I think the procedure would be very helpful to patients in the future, enabling them to be diagnosed near home and not have to travel the long distance to Raigmore Hospital.


Next Steps
  • Completion of the academic publication for the clinical evaluation from the Health Service Research Unit (HSRU), University of Aberdeen which has been delayed due to Covid-19 and the temporary closure of the Endoscopy Service.  This is now anticipated in Winter 2020.
  • DHI will continue to influence and provide support for the draft SCOTCAP business case being co-ordinated by NHS National Services Scotland. Insights and learning relative to the CCE service delivery model and change management have been provided by DHI to support the next phase of scale up. Timescales for completion of the business case have been revised in response to Covid-19 and to accommodate a review of evidence of CCE from Scottish Health Technologies Group published in August 2020
  • DHI has continued to provide change facilitation and Readiness for Adoption which has resulted in the development of range of implementation tools and resources based on the outcomes and experience from the evaluation phase.
  • In June 2020, it was confirmed that the new innovative SCOTCAP service delivery model developed will now be adopted by NHS Scotland as part of the Covid-19 Remobilisation plans for Endoscopy Services over the coming months not only benefiting NHS Scotland but the wider Life Sciences Community  generated economic growth and jobs for Industry/ SME’s specialising based in remote and rural regions in Scotland.  This National rollout is being overseen by National Services Scotland.

AICE Project

AI-Supported Image Analysis in Large Bowel Camera Capsule Endoscopy (AICE) is a £6 million transformative digital health project funded by Horizon Europe.

Led by a dynamic partnership of researchers and experts across 12 European organisations, AICE aims to simplify the way we detect colon cancer via an AI-assisted patient pathway that enables high-quality diagnostics, considers patient preferences, and is ethical and economical.

As seen with the ScotCap programme, at present images captured by colon capsule endoscopy (CCE) are reviewed by trained doctors. But AI offers the potential to speed up the process safely and ethically, making it more cost-effective, increase its use, and reduce waiting lists.
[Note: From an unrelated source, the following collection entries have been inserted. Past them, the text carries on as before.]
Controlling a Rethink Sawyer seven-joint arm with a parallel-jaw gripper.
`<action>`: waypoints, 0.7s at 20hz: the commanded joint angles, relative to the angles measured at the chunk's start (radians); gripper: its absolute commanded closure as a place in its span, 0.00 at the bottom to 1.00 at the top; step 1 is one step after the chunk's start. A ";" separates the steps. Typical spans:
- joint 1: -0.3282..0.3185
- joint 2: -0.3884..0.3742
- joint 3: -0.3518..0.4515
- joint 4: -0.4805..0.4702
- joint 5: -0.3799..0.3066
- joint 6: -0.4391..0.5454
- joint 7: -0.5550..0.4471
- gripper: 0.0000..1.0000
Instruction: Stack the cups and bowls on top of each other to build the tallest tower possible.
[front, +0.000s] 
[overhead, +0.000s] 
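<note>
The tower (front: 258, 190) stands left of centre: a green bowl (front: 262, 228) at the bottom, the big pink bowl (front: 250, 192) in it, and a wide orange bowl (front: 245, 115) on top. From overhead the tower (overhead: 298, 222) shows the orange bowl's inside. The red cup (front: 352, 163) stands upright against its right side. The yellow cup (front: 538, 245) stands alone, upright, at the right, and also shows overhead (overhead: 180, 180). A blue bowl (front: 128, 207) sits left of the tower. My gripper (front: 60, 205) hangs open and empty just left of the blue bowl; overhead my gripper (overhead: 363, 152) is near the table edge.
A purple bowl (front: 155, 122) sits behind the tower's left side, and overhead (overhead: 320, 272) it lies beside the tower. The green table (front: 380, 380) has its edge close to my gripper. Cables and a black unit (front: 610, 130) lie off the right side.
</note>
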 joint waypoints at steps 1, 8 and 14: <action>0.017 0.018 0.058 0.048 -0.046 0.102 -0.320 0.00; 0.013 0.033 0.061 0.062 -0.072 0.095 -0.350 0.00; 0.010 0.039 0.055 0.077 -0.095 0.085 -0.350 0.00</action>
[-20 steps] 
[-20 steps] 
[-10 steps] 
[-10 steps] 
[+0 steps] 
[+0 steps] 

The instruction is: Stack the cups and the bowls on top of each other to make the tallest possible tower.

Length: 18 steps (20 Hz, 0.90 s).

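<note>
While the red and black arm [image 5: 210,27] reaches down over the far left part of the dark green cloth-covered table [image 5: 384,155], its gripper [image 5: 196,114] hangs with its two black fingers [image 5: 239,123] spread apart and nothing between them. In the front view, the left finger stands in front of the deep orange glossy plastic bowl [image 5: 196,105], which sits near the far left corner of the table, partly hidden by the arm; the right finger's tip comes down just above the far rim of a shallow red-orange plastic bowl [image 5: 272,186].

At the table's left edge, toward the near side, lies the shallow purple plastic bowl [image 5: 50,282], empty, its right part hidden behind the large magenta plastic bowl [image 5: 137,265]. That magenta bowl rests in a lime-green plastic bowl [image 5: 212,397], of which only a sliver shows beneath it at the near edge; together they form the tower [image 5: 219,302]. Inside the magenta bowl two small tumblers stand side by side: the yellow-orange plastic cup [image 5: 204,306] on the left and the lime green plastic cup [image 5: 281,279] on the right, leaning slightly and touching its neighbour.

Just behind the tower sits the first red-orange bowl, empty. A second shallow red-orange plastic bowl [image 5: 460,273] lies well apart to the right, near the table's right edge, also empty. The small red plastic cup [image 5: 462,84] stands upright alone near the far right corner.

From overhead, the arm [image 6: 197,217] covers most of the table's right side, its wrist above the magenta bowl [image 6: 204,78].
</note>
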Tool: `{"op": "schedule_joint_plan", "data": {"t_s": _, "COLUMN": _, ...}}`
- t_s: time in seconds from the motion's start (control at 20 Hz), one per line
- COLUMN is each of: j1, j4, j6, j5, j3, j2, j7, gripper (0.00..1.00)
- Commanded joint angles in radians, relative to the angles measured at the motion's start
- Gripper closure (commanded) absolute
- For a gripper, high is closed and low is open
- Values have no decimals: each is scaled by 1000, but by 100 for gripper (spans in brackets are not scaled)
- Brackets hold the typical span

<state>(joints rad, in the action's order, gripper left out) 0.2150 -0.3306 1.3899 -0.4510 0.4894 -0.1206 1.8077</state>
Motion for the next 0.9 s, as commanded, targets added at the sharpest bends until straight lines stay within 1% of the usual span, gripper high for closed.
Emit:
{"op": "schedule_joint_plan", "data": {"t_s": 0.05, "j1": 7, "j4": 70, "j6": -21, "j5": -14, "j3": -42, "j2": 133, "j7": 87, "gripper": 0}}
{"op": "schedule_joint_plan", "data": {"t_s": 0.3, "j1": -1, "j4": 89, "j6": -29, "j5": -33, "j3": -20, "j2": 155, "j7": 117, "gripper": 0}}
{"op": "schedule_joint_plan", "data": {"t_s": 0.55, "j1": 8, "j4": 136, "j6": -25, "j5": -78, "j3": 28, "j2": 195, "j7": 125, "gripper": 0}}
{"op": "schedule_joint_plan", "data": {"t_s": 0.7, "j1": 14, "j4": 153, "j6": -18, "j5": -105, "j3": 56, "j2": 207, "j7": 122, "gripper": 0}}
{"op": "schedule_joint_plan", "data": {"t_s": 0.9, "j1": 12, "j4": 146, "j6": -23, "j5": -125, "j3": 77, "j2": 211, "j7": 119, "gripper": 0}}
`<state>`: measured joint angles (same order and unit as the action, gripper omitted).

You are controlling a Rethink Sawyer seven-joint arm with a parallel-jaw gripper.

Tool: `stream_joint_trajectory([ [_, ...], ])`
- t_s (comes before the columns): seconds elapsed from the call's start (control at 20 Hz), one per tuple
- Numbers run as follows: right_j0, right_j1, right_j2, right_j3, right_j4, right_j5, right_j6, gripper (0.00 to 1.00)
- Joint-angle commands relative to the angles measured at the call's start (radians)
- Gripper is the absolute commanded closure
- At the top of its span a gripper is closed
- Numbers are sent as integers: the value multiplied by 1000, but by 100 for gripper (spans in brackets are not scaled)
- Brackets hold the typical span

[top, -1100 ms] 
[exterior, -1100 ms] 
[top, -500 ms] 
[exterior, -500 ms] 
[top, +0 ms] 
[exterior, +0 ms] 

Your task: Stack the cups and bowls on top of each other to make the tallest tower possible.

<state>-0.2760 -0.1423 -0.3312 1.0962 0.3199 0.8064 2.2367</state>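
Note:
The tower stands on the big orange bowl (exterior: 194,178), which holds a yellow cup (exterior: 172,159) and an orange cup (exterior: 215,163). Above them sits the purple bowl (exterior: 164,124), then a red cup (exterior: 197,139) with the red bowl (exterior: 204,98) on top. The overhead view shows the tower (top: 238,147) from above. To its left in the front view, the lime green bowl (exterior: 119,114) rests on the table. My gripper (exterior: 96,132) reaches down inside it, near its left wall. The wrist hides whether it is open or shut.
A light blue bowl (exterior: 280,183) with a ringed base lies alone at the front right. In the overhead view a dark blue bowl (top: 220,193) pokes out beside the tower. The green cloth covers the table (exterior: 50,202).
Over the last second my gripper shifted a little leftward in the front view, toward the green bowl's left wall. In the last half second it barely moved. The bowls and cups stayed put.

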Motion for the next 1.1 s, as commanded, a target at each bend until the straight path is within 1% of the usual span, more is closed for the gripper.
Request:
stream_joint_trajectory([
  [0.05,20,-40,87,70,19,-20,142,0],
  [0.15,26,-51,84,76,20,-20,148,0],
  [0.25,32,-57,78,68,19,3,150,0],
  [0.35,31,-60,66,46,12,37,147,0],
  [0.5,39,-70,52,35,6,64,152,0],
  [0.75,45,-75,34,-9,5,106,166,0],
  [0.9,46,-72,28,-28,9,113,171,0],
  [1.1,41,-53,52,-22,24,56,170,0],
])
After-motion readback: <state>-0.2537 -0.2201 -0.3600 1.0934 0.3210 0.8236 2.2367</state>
Furthermore, the AICE patient pathway will incorporate AI at the start of the process by analysing various factors and indicators, such as medical history, risk factors, and prior test results, to identify patients who would benefit most from CCE. As such, during the four-year AICE project, the multidisciplinary team will cover aspects such as validation and development of algorithms, the creation of a clinical support platform, clinical indications and guidelines, patient engagement (PREM and App), cost-efficiency, ethical considerations, and future implementation strategies.

The expected benefits include earlier initiation of treatment, less advanced staged cancers, fewer complications related to the diagnostic procedure, better patient acceptability and compliance, and a significant reduction in costs from both diagnostics and treatment. It also has potential to reduce the capacity pressures NHS health boards across the UK are experiencing.